Obige Bedingungen sind keineswegs vollstaendig. Sie basieren jedoch auf den Ueberlegeungen der Erkenntnistheorie, die herauszufinden versucht, wo die prinzipiellen Grenzen der gesicherten Erkenntnis liegen, wo also die Grenze zwischen „Physik“ und „Metaphysik“ liegen.

Parawissenschaft ist also eingentlich Pseudowissenschaft und gehoert daher in den Bereich des Glaubens. Besonders infam ist es, dass die Vertreter der Pseudowissenschaft sich sowohl mit dem Heiligenschein der Erloeser, als auch mit der Goldkante der Wissenschaft zieren.

Viele Gruesse,
Hartmut

Wissenschaft

Das wird klar, wenn man sich die
Definition von Wissenschaft
vergegenwaertigt:

Das sollte man an vielen Stellen deutlich sichtbar aushängen…
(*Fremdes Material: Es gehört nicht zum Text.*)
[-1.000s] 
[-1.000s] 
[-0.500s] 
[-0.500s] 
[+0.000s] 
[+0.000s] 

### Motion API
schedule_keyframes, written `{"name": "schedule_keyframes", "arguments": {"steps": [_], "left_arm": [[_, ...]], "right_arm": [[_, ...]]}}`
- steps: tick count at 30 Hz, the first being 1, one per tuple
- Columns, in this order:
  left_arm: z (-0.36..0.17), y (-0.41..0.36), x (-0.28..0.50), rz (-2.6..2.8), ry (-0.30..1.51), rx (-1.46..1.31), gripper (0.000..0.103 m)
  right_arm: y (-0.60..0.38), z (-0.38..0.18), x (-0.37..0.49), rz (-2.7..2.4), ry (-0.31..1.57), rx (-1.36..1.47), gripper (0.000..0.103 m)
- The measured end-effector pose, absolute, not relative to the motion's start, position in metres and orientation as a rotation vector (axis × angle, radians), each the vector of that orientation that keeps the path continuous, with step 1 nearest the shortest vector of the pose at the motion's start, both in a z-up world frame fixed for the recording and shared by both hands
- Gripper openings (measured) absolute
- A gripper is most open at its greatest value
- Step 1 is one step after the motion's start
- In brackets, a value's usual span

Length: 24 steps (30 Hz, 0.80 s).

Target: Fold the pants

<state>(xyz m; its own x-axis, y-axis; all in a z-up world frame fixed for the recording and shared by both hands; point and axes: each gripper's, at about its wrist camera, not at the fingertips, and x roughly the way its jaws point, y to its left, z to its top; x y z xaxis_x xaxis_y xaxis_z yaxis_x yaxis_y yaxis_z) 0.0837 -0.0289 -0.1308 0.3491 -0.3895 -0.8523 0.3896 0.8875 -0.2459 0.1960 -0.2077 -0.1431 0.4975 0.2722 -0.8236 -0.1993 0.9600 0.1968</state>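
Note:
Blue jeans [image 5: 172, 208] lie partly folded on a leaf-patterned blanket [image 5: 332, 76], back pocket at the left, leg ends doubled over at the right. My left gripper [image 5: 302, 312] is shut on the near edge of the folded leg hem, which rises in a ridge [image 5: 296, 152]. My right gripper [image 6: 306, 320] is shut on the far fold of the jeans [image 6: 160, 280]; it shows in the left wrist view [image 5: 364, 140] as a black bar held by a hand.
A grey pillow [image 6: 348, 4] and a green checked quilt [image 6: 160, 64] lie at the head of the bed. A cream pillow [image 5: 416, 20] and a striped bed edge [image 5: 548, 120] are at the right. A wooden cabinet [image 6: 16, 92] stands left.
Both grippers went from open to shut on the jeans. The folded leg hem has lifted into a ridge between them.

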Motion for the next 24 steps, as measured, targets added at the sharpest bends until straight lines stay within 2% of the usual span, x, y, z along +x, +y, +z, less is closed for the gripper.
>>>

  1. Falls mehrere Theorien ein Experiment
    erklaeren koennen, ist derjenigen Theorie
    der Vorzug zu geben, die die wenigsten
    Annahmen machen muss und zum groessten
    Teil auf bereits zweifelsfrei bewiesenen
    Theorien fusst.

Nennt sich übrigens „Ockham’s Rasiermesser“. Schlichte Form: Wenn es zu einem Phänomen mehrere Erklärungen gibt, ist die einfachste zu bevorzugen.

Und zur Metaphysik:

Man kann auch rein sprachlich argumentieren, daß Metaphysik die Diskussion über die Physik ist - damit kommt man dann natürlich auch wieder in die Philosophie.

Gruß, Kubi

Hinweis:

bezeichnet „Physik“ alles real
existierende, alles, was mit den fuenf
Sinnen direkt wahrgenommen und auf seinen
Wahrheitsgehalt hin ueberprueft werden
kann.

Damit waere ich vorsichtig.
Atome kann ich nicht fuehlen, riechen,
hoeren, schmecken oder sehen. Auch „real
existierendes“ ist problematisch, denn das
klammert die Quantentheorie eigentlich aus.

In die moderne Begriffswelt
uebersetzt umfasst „Physik“ alle durch
Experimente ueberpruefbaren
Vorstellungen,

Das ist O.K., denn das klammert Quanten-
physik nicht aus. Im Gegenteil, das
Experiment ist da der Ansatz von allem!